## CS 4/5789: Introduction to Reinforcement Learning

### Lecture 14

Prof. Sarah Dean

MW 2:45-4pm
110 Hollister Hall

## Agenda

0. Announcements & Recap

1. Derivative-Free Optimization

2. Simple Random Search

3. PG with Trajectories

4. PG with Q & A functions

## Announcements

HW2 released tonight, due 3/28
Suggestion: start written portion before prelim

5789 Paper Review Assignment (weekly pace suggested)

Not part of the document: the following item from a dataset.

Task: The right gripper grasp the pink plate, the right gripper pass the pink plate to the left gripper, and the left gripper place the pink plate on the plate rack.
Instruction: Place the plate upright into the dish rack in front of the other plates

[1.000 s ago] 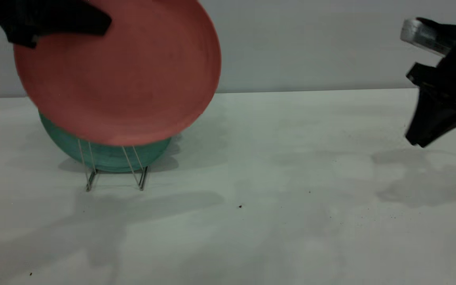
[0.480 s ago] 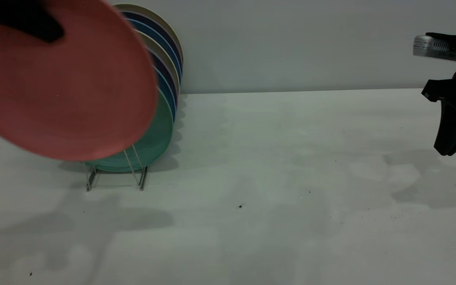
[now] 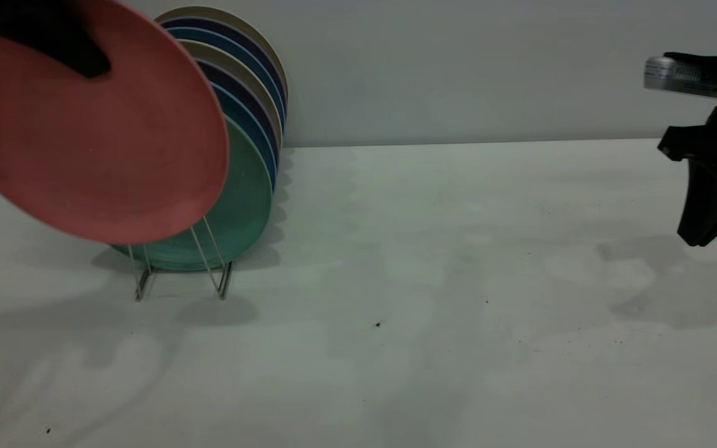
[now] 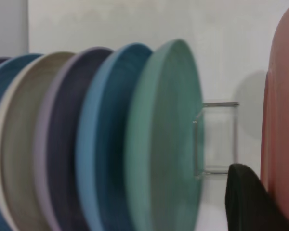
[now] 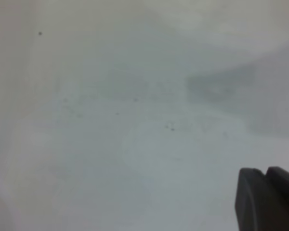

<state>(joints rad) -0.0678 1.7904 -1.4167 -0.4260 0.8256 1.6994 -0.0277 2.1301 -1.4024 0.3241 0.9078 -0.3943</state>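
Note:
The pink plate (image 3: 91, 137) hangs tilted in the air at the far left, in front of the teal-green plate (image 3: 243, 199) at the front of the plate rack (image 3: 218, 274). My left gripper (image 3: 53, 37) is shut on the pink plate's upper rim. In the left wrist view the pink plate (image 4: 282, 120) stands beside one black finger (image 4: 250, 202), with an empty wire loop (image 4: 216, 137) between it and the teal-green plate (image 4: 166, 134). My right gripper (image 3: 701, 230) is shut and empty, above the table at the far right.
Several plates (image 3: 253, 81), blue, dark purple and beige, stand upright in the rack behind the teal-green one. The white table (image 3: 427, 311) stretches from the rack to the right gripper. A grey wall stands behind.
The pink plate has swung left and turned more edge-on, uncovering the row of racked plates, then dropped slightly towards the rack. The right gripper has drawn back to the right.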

Should I mask during lecture? PollEv.com/sarahdean011

Prelim Tuesday 3/22 at 7:30-9pm in Phillips 101

Closed-book, definition/equation sheet for reference will be provided

Focus: mainly Unit 1 (known models) but many lectures in Unit 2 revisit important key concepts

Study Materials: Lecture Notes 1-15, HW0&1

Lecture on Monday 3/21 will be a review

## Recap

$$\theta_{t+1} = \theta_t + \alpha \nabla J(\theta_t)$$
$$\theta_{t+1} = \theta_t + \alpha g_t$$ where $$\mathbb E[g_t] = \nabla J(\theta_t)$$
• SGD with sampling in risk minimization: $$\displaystyle \min_\theta \underbrace{\mathbb E[\ell(f_\theta(x),y)]}_{ \mathcal R(\theta) }$$
$$g_t = \nabla \ell(f_\theta(x_i),y_i)$$ where $$x_i,y_i$$ sampled i.i.d., $$\mathbb E[g_t ] = \nabla \mathcal R(\theta)$$
Not knowing transition $$P(s,a)$$ is like not knowing the (whole) loss function!